Dublagem x voz original 
O que diferencia a dublagem da voz original é que a primeira geralmente serve para transpor o idioma da peça audiovisual, ou seja, já existe a referência do áudio original e o dublador vai colocar a voz em cima desse texto pré-existente, seguindo a interpretação, entonação daquele personagem. Já na voz original, o profissional vai criar a própria referência para um personagem completamente novo, sendo a primeira pessoa a interpretar esse texto.

Mais recentemente, a indústria da dublagem passou a utilizar o recurso do star talent, que consiste em convidar personalidades famosas sem experiência em dublagem para alavancar o público das produções. Essa estratégia usa o prestígio daquela personalidade para dar mais visibilidade ao seu produto audiovisual. Alguns cases famosos de start talent foi o do apresentador Marcos Mion interpretando o personagem Buzz Lightyear, do Toy Story e Luciano Huck, na animação “Enrolados”.

Origem da dublagem
Quando o cinema começou a ser falado, a partir de 1926, os grandes produtores de filme dos Estados Unidos precisavam exportar seus produtos audiovisuais para o mundo todo. E colocar a legenda era um processo que tinha que ser feito na película, quadro a quadro, colocando a frase em cada frame. Por isso, a possibilidade de ter aquele filme em diversas línguas acabou se tornando uma necessidade, que foi criada por essa indústria a partir do início do século XX.

A primeira dublagem de animação feita no Brasil foi a do filme ‘Branca de Neve e os Sete anões’, da Disney, em 1938. Uma curiosidade é que quem interpretou a voz de Branca de Neve foi a diva do rádio Dalva de Oliveira. Infelizmente, o registro da gravação foi perdida em um incêndio nos estúdios Herbert Richers, anos mais tarde. Por sinal, Hebert, fundador da empresa pioneira no gênero no país e amigo pessoal de Walt Disney, é um personagem indispensável para contar sobre a história da dublagem no Brasil.

Cartaz e revista sobre a primeira dublagem de animação feita no Brasil, "Branca de Neve e os Sete Anões"; a diva Dalva de Oliveira dublou Branca de Neve


Na década de 40, ele fundou sua empresa, a Herbert Richers S.A.,inicialmente focada na distribuição de filmes.
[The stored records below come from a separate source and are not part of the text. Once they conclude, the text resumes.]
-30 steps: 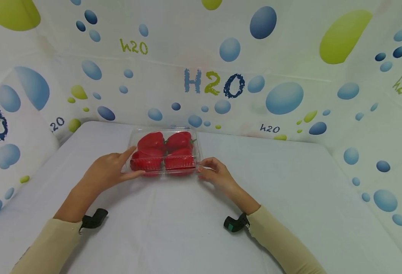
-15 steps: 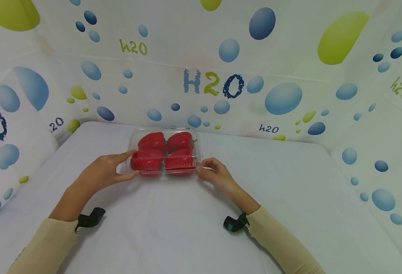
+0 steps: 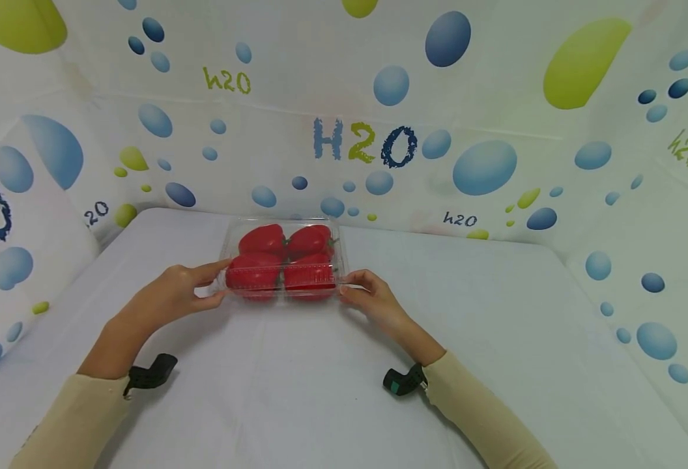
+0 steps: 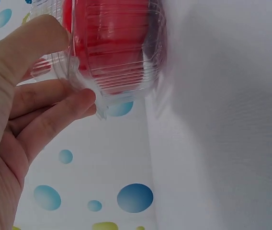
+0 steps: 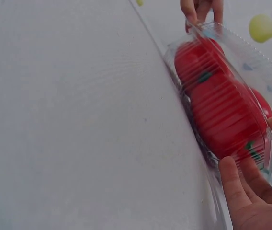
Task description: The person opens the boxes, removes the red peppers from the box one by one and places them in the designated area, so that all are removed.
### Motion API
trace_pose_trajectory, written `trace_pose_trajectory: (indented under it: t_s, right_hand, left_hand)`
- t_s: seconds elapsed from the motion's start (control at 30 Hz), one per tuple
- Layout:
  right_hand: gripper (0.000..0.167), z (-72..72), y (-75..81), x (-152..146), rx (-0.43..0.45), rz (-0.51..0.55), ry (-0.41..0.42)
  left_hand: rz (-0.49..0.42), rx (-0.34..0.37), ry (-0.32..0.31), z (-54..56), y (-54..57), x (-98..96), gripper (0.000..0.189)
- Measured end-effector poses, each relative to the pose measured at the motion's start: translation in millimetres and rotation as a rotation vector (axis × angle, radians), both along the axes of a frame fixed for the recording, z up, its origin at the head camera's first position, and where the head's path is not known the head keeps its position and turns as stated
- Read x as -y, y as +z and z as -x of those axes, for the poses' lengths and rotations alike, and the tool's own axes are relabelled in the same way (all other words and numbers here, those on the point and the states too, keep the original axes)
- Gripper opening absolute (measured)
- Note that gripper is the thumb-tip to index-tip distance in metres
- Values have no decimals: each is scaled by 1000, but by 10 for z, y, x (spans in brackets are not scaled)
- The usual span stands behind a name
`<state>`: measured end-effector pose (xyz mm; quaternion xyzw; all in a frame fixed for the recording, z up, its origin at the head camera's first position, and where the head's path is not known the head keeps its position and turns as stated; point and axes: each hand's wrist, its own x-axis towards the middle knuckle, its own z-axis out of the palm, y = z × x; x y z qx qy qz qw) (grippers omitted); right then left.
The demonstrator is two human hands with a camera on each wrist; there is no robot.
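A clear plastic clamshell box [image 3: 282, 295] with several red bell peppers [image 3: 254, 270] inside lies on the table in the head view. Its lid is down. My left hand [image 3: 174, 292] holds the box at its front left corner. In the left wrist view that hand [image 4: 35, 105] pinches the rim, thumb on one side and fingers on the other. At the front right corner, my right hand [image 3: 374, 301] grips the box's edge. The right wrist view shows this hand's fingertips [image 5: 228, 167] against the box, and green stems through the plastic.
White cloth covers the table [image 3: 297, 391]. Behind it and at both sides hangs a white curtain [image 3: 297, 85] printed with blue and green drops and H2O lettering. Black cameras [image 3: 153, 372] sit at both wrists, beside beige sleeves [image 3: 77, 417].
My left hand has drawn back to the left, its fingers coming closer together at the box's corner. The box has shifted very slightly right. My right hand stays in place.
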<state>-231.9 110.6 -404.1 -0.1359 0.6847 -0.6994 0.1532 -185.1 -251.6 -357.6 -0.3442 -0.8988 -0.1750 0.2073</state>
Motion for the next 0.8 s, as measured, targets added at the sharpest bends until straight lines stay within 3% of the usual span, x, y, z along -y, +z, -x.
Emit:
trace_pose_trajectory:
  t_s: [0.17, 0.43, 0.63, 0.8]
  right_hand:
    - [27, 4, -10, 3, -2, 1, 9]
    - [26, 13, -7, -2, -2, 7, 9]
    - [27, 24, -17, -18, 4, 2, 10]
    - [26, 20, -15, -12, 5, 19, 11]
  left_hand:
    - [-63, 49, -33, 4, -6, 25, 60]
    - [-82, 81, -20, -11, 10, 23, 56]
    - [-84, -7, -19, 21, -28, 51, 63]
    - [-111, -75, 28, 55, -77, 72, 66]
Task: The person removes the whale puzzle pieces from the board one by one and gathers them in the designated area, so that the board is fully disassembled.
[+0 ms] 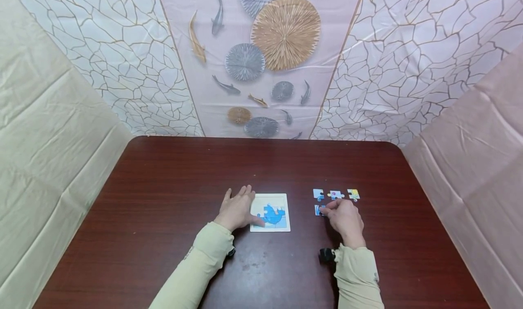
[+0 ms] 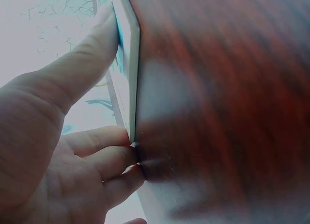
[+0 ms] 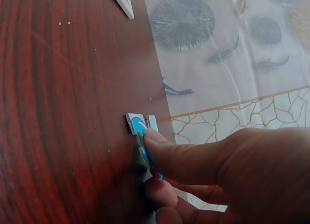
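A white-framed puzzle board (image 1: 268, 229) lies on the table, with joined pieces of a blue animal picture (image 1: 274, 216) inside it. My left hand (image 1: 237, 209) is spread at its left side. The left wrist view shows the thumb (image 2: 92, 54) laid over the board (image 2: 130, 73) and fingertips touching the table by its edge. To the right, my right hand (image 1: 345, 218) pinches a blue and white puzzle piece (image 3: 138, 122) between thumb and fingers, and the piece looks tilted. Part of it is hidden behind the thumb.
Beyond the right hand, three loose puzzle pieces lie in a row: a blue-white one (image 1: 318, 194), one with a pink swirl (image 1: 336, 194) and one with a yellow figure (image 1: 353, 194). The dark red table (image 1: 184, 177) meets patterned cloth walls.
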A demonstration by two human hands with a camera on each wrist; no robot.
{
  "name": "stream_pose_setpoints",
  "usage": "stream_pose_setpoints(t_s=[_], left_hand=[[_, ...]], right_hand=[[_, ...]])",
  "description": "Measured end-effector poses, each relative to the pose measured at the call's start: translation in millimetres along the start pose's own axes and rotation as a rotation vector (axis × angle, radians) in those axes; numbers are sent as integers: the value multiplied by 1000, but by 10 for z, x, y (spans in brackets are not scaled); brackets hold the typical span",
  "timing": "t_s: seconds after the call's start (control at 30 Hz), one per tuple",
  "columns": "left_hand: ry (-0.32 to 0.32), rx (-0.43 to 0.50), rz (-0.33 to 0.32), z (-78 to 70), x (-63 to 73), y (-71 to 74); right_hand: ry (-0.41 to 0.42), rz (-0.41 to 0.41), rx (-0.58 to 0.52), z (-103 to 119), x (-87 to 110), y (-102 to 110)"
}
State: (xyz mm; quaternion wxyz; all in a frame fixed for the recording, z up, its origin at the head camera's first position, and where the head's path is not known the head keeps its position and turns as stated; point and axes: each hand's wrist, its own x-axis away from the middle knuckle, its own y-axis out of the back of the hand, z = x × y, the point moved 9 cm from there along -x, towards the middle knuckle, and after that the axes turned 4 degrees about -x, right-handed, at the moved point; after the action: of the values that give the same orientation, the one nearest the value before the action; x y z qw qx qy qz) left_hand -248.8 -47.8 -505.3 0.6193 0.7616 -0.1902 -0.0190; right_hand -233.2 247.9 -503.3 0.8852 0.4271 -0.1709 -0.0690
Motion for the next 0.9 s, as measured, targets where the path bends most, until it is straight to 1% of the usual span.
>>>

Richers também trabalhava como cinegrafista e produzia cine-jornais (notícias filmadas em películas, exibidas antes das sessões). Em 1953, Richers trabalhou como operador de câmera no filme Amei um Bicheiro (1953), na Atlântida Cinematográfica. Anos depois, ele produziria seu primeiro filme, Sai de Baixo (1956).

Um problema técnico com as filmagens comprometeu o áudio, e a fita precisou ser dublada. Ele então investiu em aparelhos de dublagens para salvar seu filme, e acabou descobrindo um grande nicho de negócios, vinda a ser um dos pioneiros dessa indústria no país. Um fato marcante na história do país ajudou a alavancar a profissão de dublador. 

Em 1962, o então presidente Jânio Quadros criou uma lei que obrigava toda produção estrangeira exibida na televisão a ser dublada. Disney então solicitou que a Tupi contratasse os estúdios de dublagem de Herbert Richers para fazer a "versão brasileira" da série. A lei criada pelo presidente da república, e o sucesso de Zorro, fizeram a fama do estúdio carioca. Richers tinha no elenco de dubladores nomes consagrados como Lima Duarte, Laura Cardoso, Selma Lopes e muitos outros.